The department of fisheries and marine research on Monday announced the discovery of a new – potentially dangerous – invasive exotic fish species, the striped eel catfish (Plotosus lineatus), in the waters off Cyprus.

The species originates from the Indo-Pacific region and is known as a Lessepsian migrant, meaning it has migrated from the Red Sea to the Mediterranean Sea through the Suez Canal and is now considered established in Mediterranean waters.

Although this species had been recorded in the Mediterranean since 2001, its first documented appearance in Cyprus occurred in 2022 in the offshore waters near the Apostolos Andreas monastery in the north. However, last month it was also detected in the maritime area of Protaras.

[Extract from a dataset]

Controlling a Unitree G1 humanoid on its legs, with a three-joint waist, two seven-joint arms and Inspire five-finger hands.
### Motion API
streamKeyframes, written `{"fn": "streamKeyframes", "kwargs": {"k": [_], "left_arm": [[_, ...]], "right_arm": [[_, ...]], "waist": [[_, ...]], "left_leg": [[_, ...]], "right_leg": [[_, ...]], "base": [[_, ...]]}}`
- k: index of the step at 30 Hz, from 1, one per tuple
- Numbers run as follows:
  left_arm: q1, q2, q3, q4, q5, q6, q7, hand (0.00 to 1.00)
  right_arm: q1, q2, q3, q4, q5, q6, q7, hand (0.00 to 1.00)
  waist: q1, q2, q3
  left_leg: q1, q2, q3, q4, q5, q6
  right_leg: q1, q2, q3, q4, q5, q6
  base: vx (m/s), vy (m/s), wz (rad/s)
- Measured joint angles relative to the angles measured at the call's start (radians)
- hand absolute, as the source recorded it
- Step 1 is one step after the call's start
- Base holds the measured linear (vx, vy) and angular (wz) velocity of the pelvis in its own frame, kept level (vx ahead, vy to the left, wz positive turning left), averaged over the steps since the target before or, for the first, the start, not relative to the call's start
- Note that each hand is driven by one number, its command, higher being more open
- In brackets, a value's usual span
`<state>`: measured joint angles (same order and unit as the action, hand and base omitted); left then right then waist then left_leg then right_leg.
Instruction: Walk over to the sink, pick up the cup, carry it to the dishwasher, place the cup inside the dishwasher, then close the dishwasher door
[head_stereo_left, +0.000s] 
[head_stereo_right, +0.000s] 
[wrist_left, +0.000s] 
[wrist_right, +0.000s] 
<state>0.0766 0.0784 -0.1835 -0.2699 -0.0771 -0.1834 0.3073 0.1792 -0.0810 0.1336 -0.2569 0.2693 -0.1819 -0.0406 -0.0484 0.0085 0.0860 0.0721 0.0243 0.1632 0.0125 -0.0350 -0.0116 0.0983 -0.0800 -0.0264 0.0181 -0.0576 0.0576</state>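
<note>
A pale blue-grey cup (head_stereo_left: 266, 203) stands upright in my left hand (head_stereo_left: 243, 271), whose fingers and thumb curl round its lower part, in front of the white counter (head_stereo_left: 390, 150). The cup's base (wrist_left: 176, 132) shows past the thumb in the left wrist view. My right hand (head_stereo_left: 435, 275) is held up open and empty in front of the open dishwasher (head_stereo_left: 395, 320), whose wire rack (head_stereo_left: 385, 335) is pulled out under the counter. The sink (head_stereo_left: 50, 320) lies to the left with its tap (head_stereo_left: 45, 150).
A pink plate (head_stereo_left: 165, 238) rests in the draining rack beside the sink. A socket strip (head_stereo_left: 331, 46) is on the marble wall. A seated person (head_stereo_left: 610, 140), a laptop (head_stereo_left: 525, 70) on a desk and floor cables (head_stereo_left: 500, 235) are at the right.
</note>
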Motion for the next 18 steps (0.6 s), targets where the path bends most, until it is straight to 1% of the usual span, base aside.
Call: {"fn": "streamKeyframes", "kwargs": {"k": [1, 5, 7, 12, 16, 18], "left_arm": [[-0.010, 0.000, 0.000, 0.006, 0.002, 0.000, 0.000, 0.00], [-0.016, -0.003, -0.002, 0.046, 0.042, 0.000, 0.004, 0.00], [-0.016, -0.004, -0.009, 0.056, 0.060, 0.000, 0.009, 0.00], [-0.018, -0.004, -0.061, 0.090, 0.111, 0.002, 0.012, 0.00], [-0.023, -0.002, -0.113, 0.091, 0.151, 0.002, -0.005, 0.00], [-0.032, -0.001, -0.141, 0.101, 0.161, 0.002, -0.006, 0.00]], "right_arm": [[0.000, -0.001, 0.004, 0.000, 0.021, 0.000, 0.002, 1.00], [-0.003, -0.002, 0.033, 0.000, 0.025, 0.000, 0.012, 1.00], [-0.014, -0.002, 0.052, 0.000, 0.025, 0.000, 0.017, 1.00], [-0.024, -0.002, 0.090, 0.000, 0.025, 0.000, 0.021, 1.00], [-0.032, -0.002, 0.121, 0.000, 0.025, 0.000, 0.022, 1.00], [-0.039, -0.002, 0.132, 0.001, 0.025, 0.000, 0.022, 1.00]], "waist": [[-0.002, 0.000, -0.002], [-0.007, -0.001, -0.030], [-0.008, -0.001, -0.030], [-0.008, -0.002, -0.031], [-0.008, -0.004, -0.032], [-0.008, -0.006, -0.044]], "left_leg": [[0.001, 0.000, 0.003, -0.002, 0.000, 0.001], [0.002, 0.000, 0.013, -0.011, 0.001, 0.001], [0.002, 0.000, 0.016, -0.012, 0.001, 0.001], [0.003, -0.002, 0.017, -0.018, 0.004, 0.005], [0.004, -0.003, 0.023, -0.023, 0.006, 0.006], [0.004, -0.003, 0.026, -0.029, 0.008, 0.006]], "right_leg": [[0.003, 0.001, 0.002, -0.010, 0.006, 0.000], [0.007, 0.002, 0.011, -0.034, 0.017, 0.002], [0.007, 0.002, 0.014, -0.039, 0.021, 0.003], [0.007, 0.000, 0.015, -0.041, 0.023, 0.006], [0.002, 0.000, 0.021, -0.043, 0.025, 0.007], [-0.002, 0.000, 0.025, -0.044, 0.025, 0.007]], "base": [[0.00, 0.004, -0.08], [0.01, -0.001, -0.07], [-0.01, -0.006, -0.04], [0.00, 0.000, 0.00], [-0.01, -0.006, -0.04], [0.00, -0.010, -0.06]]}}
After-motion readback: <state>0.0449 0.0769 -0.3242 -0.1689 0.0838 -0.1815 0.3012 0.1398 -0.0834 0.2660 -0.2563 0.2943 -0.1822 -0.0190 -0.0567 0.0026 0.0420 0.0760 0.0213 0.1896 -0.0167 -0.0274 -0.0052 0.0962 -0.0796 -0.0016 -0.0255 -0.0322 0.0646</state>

The striped eel catfish is a relatively small fish, usually measuring between 15 to 25 cm in length. It has a brown body with white longitudinal stripes and four pairs of barbels, two above and two below its mouth.

The department said it poses potential danger to anyone who may accidentally catch or handle it, as the spines on its dorsal and pectoral fins and its skin secretions contain potent toxins.

Symptoms following a sting include localised swelling around the site of the injury and severe pain. If left untreated, it can lead to more severe complications and even death. Treatment for a sting typically involves applying heat to the affected area, usually with warm water, to alleviate the toxin’s effects and immediate medical attention.